By Brantley Bardin
Mom's the word for everyone's favorite funny girl, Anna Faris
Comedy freaks rejoice: Anna Faris, that fearlessly transgressive mistress of screwball, ditz and dirt—remember those utterly unhinged turns in House Bunny, the Scary Movie series, and The Dictator?—is coming to TV and she's bringing her crazy with her. In the fall's Chuck Lorre-created Mom, Faris, 36, says she found nirvana. "I like playing really flawed people and they're hard to find, because the trend for women is always, ‘Oh, we need a character that women will like and guys will fall in love with,'" she explains, "which is not only a lot of pressure, but ultimately makes for a pretty bland person. And my character, Christy, is sure not bland. She's a sweetheart with the best of intentions who wants to do right by her kids—but she's a mess!"
Watch!: Oh, let us count the ways: Christy is a barely recovering alcoholic mother of two—who is trying to make peace with her own, barely recovering, substance-abusing mom, Bonnie—while waitressing at a Napa Valley restaurant that boasts a cocaine-loving chef and a married boss whom she's, natch, dating.
Anna Faris: She's just barely hanging in—it fits me like Cinderella's shoe! (Laughs.) And I think it should be relatable to, like, half of the people in the country, where we're all dealing with these problems on some level, be it addiction, parental issues, children ... or just people who are dating their bosses.
Watch!: And how fabulous to watch you sling barbed bon mots at your TV mom, Allison Janney! My fave: "Some mothers teach their daughters how to bake. Mine taught me how to beat a cavity search and still feel like a lady."
Anna: Which hints at just all sorts of a crazy past between us, right? Allison, who is a genius and the loveliest person ever, and I are hoping for and really excited about the possibility that we'll get to play around with flashbacks between the two of us on the show. I really want to explore our mother/daughter presobriety days.
Watch!: Give us a dream scenario.
Anna: I have a vision that the two of us were on the run in Mexico, high out of our minds in a car. And, maybe, we're completely paranoid out of our minds, too. Maybe even for no reason.

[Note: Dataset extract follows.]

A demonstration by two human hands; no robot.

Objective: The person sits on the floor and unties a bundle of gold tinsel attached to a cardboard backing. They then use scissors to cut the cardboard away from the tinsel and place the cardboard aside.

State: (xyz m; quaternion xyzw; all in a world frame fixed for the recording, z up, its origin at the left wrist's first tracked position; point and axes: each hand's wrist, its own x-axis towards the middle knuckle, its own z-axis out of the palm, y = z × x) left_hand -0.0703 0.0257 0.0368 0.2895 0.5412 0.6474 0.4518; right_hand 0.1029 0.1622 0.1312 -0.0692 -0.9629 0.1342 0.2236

Watch!: Lovely. You know, you have quite a history of playing serious substance abusers. You even won a little-known award for 2007's cult classic Smiley Face as possibly the most stoned-out girl on earth. Would you like to share that triumph with the public?
Anna: Oh, yes, my High Times Stony Award for Best Stonette of the Year. I cannot begin to tell you how proud I am of my Stony. The trophy is a bong—an actual working bong—and it sort of feels like the best award you could possibly get. It's on my mantle, which I think makes my parents who are visiting right now a little bit crazy. But I can't help it. I just love that thing!

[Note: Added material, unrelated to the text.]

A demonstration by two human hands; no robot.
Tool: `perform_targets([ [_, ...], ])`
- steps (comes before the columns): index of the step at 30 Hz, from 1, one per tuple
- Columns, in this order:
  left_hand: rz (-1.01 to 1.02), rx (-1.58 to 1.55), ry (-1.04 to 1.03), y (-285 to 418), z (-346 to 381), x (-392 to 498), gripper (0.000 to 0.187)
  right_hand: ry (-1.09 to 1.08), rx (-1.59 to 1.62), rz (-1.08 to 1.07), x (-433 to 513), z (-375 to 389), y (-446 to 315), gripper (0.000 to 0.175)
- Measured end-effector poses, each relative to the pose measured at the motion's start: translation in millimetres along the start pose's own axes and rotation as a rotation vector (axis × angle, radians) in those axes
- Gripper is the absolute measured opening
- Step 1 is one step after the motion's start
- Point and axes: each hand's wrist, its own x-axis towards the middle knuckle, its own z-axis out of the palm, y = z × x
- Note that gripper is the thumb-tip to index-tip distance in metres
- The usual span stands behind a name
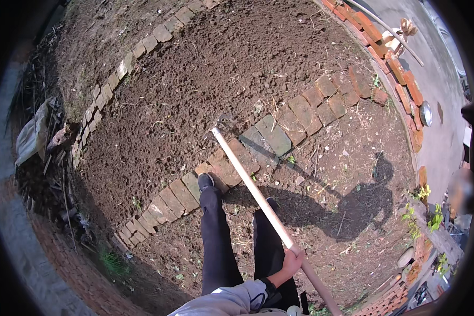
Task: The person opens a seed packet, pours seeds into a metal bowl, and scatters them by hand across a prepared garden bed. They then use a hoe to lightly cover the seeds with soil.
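Observation:
My left hand [293, 261], below a grey sleeve with a dark cuff, is closed around the pale wooden handle [256, 191] of a long garden tool. The handle slants from the bottom right up to a dark metal head [226, 123], which looks tined and rests on loose brown soil [205, 91] just beyond a row of bricks. My right hand is out of view; the handle's lower end runs off the bottom edge. My left foot [206, 181], in a dark shoe, stands on the brick row [173, 197]; the other foot is on the ground behind it, partly hidden by the handle.
A second brick row [138, 49] borders the soil at upper left. Stacked red bricks [410, 87] edge a concrete strip at right, with a metal bowl [426, 113] and a pole [395, 35]. Dry stalks and a pale sack [33, 132] lie left. A leafy shrub [434, 217] stands lower right.

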Motion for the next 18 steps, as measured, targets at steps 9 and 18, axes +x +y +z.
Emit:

Watch!: You and your husband, Chris Pratt, have an almost 1-year-old boy, Jack. How often does being a mom make you want to light that bong up?
Anna: Oh, pretty much every second of the day. (Laughs.) You know, being a mom, it makes me crazy when people say (cooing), "Oh, isn't being a mother just the most amazing thing?" I mean, it is, but it's also everything else: fascinating, incredible, boring, frustrating, difficult, demanding, exhausting. Of course, there's those moments every day when the baby grins and giggles and you give him raspberries on his little belly ... but then there's also the moment when he's inconsolable and you're going out of your mind.
Watch!: And you want to lift that bong, right?
Anna: Lift that bong! (Laughs.) No. But we do have a lot of wine in the house. And you know what? That is necessary.
Watch!: Thank you for being the first celebrity mom in forever to actually admit that the whole mother thing isn't all huggie-wuggies. OK, wrapping up here, few may know it but as a kid you set out to become a dramatic actress, but after your Scary Movie success—
Anna: I could hardly get an audition for anything dramatic. For a while in my 20s I used to feel like, "I've just got to prove that I can be a dramatic actress," but then as I got older I realized, "Why do I want to do that? Comedy is fantastic!" You get to laugh all day and—especially for women—it's not as vanity-based and it provides you with a little longevity.
Watch!: So here's to Mom!
Anna: I swear that both Allison and I can answer, "This is our dream job." Everything about it—the cast, the crew, the writers, the fact that I can be in town with the baby—it's all just, Oh. My. God.